- _Exercise brief_
Would you repeat the whole listing exactly, pictures excluded?

- _Exercise data_
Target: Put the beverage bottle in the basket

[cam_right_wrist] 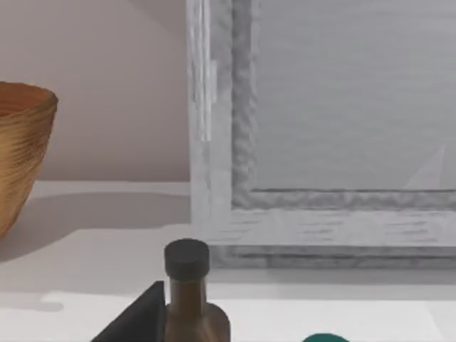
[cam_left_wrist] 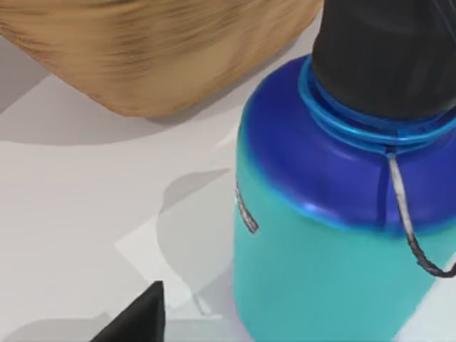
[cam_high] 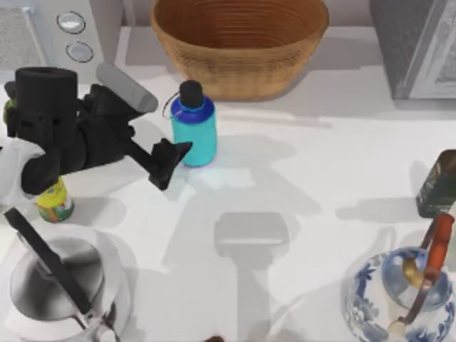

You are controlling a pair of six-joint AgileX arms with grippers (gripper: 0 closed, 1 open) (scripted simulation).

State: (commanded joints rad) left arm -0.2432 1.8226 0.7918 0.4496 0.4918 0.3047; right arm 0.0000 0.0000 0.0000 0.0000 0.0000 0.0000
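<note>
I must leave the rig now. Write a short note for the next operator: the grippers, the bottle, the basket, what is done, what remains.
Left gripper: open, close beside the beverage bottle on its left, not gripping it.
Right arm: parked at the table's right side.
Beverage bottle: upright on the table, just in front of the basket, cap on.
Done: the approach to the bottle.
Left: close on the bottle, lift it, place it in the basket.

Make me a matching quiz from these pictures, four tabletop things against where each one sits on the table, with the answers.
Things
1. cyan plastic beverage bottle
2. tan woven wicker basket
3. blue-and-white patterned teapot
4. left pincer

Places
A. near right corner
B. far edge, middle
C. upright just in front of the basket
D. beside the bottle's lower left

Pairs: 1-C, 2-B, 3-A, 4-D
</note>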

- _Final answer_
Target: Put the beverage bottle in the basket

[cam_right_wrist] 
[cam_left_wrist] 
[cam_high] 

You are controlling a pair of six-joint AgileX arms with grippers (gripper: 0 closed, 1 open) (scripted simulation).

State: (commanded joints rad) left arm -0.2432 1.8226 0.7918 0.4496 0.4918 0.3047; right arm 0.0000 0.0000 0.0000 0.0000 0.0000 0.0000
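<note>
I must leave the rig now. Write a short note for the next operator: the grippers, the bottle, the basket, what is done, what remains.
Left gripper: open, close beside the beverage bottle on its left, not gripping it.
Right arm: parked at the table's right side.
Beverage bottle: upright on the table, just in front of the basket, cap on.
Done: the approach to the bottle.
Left: close on the bottle, lift it, place it in the basket.

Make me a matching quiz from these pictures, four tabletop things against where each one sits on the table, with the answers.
Things
1. cyan plastic beverage bottle
2. tan woven wicker basket
3. blue-and-white patterned teapot
4. left pincer

Places
A. near right corner
B. far edge, middle
C. upright just in front of the basket
D. beside the bottle's lower left

Pairs: 1-C, 2-B, 3-A, 4-D
</note>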

The output is finished, and nothing else is needed.